Compliance with the European Union's General Data Protection Regulation isn't optional. Noncompliance could be costly and possibly disastrous. Find out what you need to know.
On May 25, 2018, the European Union's General Data Protection Regulation, or GDPR, goes into effect, and it's a big deal. This stringent EU regulation for protecting residents' personal data and privacy is likely to change the way data is processed, stored, protected and archived.
It's no small matter to comply with GDPR requirements. And noncompliance could put organizations out of business. The best place to begin is to understand the significant differences between GDPR and laws already on the books (see "GDPR vs. existing regs").
The new regulation specifies roles, processes and technologies required to make EU residents' personal data secure, accessible, used appropriately and documented with consent. Any organization that supplies goods or services to EU residents, or simply collects data on them, regardless of where that data is used or stored, must comply. Compliance isn't optional.
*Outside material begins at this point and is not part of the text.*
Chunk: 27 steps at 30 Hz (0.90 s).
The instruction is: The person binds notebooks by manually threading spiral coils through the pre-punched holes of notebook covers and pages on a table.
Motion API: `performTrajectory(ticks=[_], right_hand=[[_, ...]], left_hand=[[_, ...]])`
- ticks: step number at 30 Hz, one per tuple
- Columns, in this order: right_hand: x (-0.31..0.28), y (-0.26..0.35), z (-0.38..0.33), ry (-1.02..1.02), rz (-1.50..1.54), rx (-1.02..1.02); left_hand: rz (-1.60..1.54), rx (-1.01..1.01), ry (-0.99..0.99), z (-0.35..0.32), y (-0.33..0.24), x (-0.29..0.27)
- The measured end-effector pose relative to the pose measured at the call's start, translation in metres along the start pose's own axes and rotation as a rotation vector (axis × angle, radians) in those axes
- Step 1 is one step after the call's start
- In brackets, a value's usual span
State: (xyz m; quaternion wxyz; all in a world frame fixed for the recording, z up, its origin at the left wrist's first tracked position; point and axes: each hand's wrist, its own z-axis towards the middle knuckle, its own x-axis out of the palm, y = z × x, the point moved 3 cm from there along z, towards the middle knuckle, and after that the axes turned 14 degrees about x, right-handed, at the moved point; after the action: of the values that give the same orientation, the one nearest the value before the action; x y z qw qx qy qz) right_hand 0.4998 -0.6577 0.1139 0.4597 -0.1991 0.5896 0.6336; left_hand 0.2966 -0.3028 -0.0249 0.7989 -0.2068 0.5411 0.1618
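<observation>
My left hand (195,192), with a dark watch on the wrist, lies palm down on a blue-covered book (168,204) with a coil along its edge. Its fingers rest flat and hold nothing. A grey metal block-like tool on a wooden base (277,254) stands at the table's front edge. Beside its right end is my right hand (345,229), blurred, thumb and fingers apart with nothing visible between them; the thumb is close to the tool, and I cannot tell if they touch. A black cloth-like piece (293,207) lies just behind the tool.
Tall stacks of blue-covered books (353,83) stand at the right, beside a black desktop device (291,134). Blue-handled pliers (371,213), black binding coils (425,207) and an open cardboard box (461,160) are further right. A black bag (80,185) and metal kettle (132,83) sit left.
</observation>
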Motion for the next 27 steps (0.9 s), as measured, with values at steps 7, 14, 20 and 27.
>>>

Don't make the mistake of assuming that information systems and processes compliant with current regulations are GDPR compliant. They probably aren't.
The challenge
GDPR has 87 pages of detailed requirements and 99 articles of specifications. It will be difficult to comply with GDPR requirements and obligations, in some cases extraordinarily so. While IT professionals should be familiar with all the requirements, some are more important because they may require adding or adjusting processes and systems.
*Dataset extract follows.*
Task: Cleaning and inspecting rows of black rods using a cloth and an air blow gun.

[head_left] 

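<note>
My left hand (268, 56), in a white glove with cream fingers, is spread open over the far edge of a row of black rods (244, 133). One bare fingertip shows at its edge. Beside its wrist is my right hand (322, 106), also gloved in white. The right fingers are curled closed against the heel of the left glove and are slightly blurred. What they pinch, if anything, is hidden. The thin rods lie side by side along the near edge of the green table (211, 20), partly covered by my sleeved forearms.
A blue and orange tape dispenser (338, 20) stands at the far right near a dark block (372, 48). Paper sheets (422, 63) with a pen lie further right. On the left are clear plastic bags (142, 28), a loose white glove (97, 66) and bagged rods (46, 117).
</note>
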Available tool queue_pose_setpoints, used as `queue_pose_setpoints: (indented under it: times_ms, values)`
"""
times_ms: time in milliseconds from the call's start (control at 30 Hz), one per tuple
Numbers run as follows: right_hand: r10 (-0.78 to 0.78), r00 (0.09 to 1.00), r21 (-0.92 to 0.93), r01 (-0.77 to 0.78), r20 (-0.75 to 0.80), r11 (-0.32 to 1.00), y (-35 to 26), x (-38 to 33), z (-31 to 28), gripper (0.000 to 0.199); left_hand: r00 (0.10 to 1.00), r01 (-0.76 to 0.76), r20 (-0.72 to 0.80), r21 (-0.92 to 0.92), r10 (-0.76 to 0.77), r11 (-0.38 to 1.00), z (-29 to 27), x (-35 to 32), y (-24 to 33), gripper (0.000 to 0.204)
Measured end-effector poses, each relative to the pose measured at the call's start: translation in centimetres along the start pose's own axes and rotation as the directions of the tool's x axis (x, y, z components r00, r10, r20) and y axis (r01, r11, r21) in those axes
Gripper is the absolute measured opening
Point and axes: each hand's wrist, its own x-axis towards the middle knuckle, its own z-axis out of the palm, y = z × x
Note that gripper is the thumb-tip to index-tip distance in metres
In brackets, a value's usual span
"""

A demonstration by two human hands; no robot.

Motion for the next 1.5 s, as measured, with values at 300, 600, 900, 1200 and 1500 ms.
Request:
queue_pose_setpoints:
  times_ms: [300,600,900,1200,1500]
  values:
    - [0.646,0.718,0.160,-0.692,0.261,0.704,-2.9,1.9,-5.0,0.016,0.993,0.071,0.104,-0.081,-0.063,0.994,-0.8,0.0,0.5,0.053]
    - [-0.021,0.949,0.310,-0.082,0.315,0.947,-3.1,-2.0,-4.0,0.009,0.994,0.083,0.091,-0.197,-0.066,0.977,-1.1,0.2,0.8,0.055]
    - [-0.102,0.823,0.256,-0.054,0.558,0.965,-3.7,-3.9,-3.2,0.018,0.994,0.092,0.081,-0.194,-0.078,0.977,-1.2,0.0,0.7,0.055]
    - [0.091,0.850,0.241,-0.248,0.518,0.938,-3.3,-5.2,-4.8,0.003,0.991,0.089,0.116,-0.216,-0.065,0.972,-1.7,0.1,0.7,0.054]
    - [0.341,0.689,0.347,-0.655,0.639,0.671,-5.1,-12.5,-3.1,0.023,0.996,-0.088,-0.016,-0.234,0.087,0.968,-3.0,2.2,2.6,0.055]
What follows are the GDPR articles that IT pros should be particularly concerned about:
Article 6: Managing consent. Before an organization collects personal data on an EU resident, the resident must consent to that collection. The consent must be documented, stored, protected and easily producible. In addition, personal data collection must have a defined use case. Documentation of consent has to be provided to EU regulatory authorities on demand.
Article 25: Data protection by design and default. Data protection must be built into processes and tools that collect personal data.
Article 25: Data minimization. The amount of personal data collected and stored as well as timeframes for keeping that data must be minimized. Retention should be balanced with other record-keeping regulations, such as for health and criminal records that demand longer retention periods.
Articles 25 and 32: State of the art. This article necessitates future-proofing IT systems and processes against ongoing technological advancements. The latest technologies must be deployed to comply with GDPR requirements or justification must be provided as to why they weren't deployed based on cost, risk and context. Adherence must be regularly reviewed.
Article 32: Security of processing. Security must be appropriate to risk level. It should include the use of pseudonyms, aliases and encryption and ensure ongoing confidentiality, integrity, availability and resilience of processing systems and services. It also requires the ability to restore availability and access to personal data in a "timely manner," meaning hours to days, not weeks to months, following an outage or failure. A documented process for regularly testing and assessing effectiveness is required.
Articles 44 to 50: Data transfers. Primarily aimed at cloud service providers, these articles mandate that personal data captured during data transfers be stored in EU countries or countries such as Canada that have similar data privacy protection policies. When personal data is stored or transferred to countries such as the U.S., binding corporate rules that match GDPR requirements must be in place.
Article 17: The right to be erased. More commonly known as the "right to be forgotten," this requirement will likely cause IT the most compliance heartburn. It requires personal data be completely deleted in each of the following circumstances:
an EU resident's request;
personal data collection purpose is no longer necessary; and
withdrawal of an EU resident's consent.
Right to be erased demands erasure in a timely manner. This again means hours to days, not weeks to months. All copies of data, including backups, archives, DevOps, test-dev, mirrors and snapshots, must be erased. Article 17 will raise huge technological and process problems in areas such as unstructured data storage, databases, data protection processes, archives, mobile and cloud service providers. Deeper dives into each of these areas reveals why.
Unstructured data
Unstructured data is typically stored in multiple storage silos such as file servers, NAS, object storage, endpoints and cloud storage, but most organizations have limited visibility into that unstructured data. Among other things, they don't know what's in it, when it was created, who created it, when it was last opened or if it was copied, and the ability to search is limited. The metadata likely doesn't show what personal data is included in the file. Some storage systems let users add custom metadata, which will become a GDPR requirement for finding personal data in files or objects. In addition, searches must be done on every storage silo, a labor- and time-intensive process.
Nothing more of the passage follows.